案内されて霧醒の妹の眠る部屋へと入る。そこには、ぐったりと浅い呼吸をする少女の姿。その様子を見た薪の眼が僅かに殺気に似た気配を漂わせたので儒楠は少しだけ身を引いた。
「うわぁ~・・・これは深刻そうだね・・・」
穂琥がその様子を見て表情をゆがめた。儒楠としては療蔚ではないからどの位危険でどの位平気なのかの判断は出来ない。が、薪の表情を見てこの病は『療蔚』の分野ではないということを悟る。
「何とかしないとだね・・・。私やる・・・?」
「・・・いや、オレがやる」
「え?」
薪が彼女の枕元に腰を下ろす。その眼はひどく警戒している。そして少しだけ様子を見ると薪はその場にいる全ての者を部屋から出るように促す。無論、穂琥も儒楠も例外ではなかった。
「誰も部屋に入れるなよ」
「鶴の恩返し?」
「仇で返してやるよ。
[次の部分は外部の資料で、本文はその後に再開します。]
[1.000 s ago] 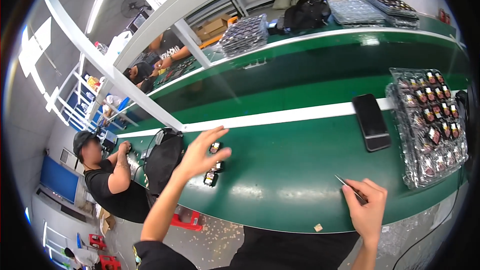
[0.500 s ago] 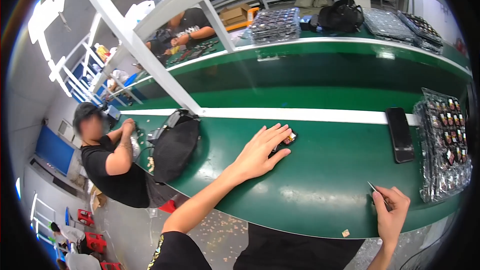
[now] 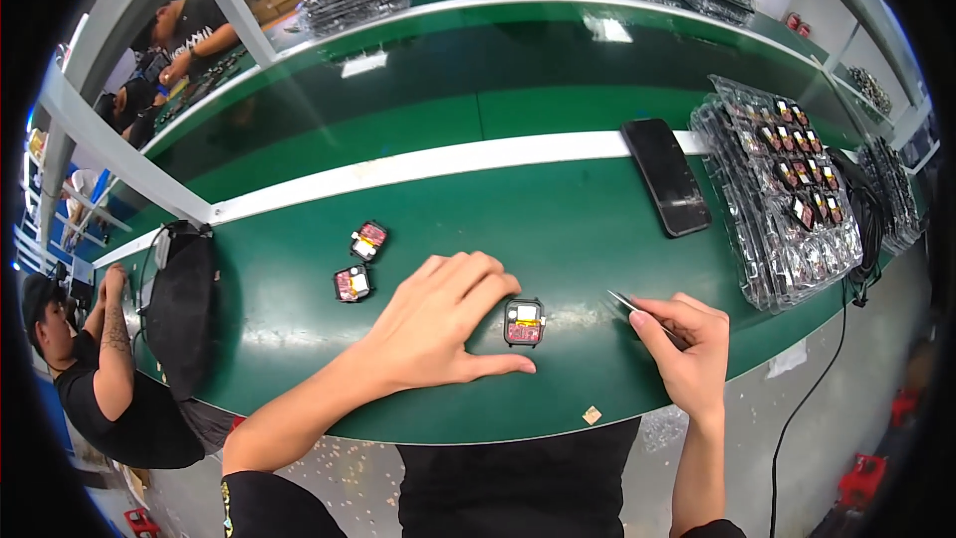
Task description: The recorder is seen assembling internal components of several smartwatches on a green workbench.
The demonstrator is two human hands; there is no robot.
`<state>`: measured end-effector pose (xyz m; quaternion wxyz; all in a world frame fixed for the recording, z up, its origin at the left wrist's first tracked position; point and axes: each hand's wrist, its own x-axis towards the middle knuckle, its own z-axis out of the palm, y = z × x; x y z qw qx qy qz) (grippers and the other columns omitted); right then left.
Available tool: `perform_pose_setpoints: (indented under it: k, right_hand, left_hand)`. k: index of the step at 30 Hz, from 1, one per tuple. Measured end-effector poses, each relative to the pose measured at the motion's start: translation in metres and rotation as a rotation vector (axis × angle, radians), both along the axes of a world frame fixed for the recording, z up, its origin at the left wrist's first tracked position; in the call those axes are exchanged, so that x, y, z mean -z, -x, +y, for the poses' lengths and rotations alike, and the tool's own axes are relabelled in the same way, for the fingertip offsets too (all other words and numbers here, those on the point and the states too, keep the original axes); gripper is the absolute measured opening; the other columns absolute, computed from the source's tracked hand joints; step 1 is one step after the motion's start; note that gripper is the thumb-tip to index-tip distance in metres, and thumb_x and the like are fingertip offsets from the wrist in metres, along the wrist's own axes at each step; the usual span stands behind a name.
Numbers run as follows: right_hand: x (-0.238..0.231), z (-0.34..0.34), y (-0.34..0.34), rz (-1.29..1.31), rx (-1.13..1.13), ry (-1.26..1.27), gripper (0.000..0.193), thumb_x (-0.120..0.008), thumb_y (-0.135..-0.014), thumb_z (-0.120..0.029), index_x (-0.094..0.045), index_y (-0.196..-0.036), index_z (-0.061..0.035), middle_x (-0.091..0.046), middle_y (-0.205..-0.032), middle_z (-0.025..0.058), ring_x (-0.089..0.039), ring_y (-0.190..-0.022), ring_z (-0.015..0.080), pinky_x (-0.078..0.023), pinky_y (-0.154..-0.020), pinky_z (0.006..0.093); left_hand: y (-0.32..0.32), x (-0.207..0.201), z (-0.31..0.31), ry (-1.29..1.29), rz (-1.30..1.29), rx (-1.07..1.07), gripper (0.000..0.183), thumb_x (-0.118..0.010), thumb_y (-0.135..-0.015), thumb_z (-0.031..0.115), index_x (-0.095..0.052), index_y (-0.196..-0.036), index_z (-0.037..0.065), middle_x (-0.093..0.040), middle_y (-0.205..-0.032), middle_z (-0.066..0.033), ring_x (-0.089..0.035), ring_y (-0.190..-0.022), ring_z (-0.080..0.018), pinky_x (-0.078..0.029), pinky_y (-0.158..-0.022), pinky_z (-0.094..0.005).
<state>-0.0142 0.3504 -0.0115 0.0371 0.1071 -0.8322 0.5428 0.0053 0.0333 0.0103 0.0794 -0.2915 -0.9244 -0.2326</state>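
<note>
A square smartwatch case with its inner parts bare lies on the green bench, just right of my left hand. That hand is open, its fingers curved and its thumb spread apart on the near side of the case. In my right hand a pair of thin metal tweezers is pinched, the tips pointing left toward the case but apart from it. Two more such watch cases, an upper one and a lower one, lie beyond my left hand to the left.
A black phone lies at the back right, beside stacked clear plastic trays of watch parts. A small tan scrap sits near the bench's front edge. At left are a black bag and a seated co-worker.
The view has swung right. My left hand has come off the watch parts it covered and moved nearer, with one case now beside it. The tweezers stay in my right hand.
</note>
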Motion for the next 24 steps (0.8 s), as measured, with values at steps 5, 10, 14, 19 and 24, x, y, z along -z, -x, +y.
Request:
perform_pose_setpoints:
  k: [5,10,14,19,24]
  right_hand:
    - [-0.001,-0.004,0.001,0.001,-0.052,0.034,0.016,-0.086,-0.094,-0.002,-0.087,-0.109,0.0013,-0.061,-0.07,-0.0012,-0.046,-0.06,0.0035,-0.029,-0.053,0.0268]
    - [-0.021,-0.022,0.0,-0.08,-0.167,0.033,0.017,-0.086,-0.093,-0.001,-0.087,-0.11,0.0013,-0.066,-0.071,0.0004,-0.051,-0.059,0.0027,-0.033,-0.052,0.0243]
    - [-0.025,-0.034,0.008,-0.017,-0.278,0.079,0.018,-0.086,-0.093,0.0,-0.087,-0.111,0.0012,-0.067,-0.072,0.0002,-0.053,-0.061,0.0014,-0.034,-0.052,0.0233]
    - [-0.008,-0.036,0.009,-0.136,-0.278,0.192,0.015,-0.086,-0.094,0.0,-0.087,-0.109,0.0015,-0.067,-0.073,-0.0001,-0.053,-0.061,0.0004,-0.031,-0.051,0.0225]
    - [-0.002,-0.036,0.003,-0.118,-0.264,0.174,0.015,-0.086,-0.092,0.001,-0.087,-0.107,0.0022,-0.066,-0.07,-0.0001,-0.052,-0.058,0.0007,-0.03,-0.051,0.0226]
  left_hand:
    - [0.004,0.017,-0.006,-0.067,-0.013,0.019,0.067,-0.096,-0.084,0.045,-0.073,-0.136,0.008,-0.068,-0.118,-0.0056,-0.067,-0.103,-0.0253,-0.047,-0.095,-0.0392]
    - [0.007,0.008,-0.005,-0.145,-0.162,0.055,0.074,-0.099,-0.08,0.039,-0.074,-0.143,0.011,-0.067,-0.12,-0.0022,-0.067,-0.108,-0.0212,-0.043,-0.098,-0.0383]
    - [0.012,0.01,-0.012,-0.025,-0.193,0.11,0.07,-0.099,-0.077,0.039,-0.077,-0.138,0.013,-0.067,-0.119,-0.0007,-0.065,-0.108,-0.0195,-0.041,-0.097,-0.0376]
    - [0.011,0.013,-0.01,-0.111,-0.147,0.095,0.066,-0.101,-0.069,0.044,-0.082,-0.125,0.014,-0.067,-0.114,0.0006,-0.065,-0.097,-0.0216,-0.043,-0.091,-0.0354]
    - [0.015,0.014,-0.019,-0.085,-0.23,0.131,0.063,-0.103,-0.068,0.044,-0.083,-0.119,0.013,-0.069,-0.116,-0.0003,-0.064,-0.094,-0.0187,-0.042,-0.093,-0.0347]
いいから、入れるなよ」
「了解です」
薪と穂琥の下らないコントも一瞬で終えてさっさと部屋から出る。
部屋から出された意味がわかっていない連中に穂琥がそれなりの説明をする。するとそこにいる全員の顔がきらきらと輝くのが見て取れた。あ、これは嫌な予感。
「見たい!!」
みんながそう叫んで部屋に押し入ろうとするので穂琥が一生懸命止めようとするが数が多いので止めきる事ができない様子に仕方なく儒楠は小さくため息をつく。
「なぁ、何で眞匏祗が怖いって薪がお前らに教えたと思う?」
「え?」
儒楠が柱に寄りかかりながらそう尋ねた。それに反応したクラスの連中。儒楠の眼は鋭くヒトを見る。
「危険だからって言った。人なんて簡単に殺せるだけの力を有しているから。だがそもそもなんでそんな話をしなければならなかったと思う?」
力だけで言うのであれば人間だって赤ん坊と大の大人では随分と違う。大人は簡単に赤ん坊を殺せるだろうけれど、大人は危険だと、赤ん坊に教えるわけもない。ならば何故薪は眞匏祗が人間にとってそこまで危険だということを演技までして教えたのか。その問いに戸惑うのは人だけではなかった。穂琥自身も、人間としての生活が長かったのが原因してか、その真意は確かにわからなかった。
「教えてやる」
もたれていた柱から離れて扉の前に移動した儒楠。そして左の脇に右手をかざす。そして何か見えないものをつかむ。ゾワッとする感覚が穂琥に来る。これは紛れもない殺気だ。儒楠はそこから刀を抜き取る。鋭く光る刀身は淡い海色を放っている。その場にいる全員がその行為に驚きと戸惑いを覚えた。
「眞匏祗って言うのは本来、人間が大嫌いなんだよ?」
大勢を前に刀を突き出す儒楠の行動に流石に全員肝を冷やした。これは冗談か?そんな戯言すら言わせてくれないその圧迫する空気に息を呑むことしかできない。
「まー、別にオレがお前さんらを嫌いって言っているわけじゃないんだよ?でもあんまり調子に乗っていると、幾らなんでも斬っちゃうよ?」
にこやかなしかし凍ったような笑顔に全員が引きつった笑みになる。全身全霊をかけて謝罪したいだろうが恐怖で身体が動かない。
「ちょ・・・・ちょっと儒楠君!!止めてよ!そんな・・・ちょっとやりすぎ・・・」
「ん?まぁ、このくらい脅しておけば薪に後でオレらが怒られることもないっしょ」
「いや・・・でも・・・」
「それに別にオレは好かれようとはしていないからいいよ、このくらいの立ち位置で」
「えぇ・・・・」
穂琥の焦ったような不安なような顔を見ながら儒楠は小さく笑う。本当に人間が好きなんだと思う。いや、全て、なのかも知れないけれど。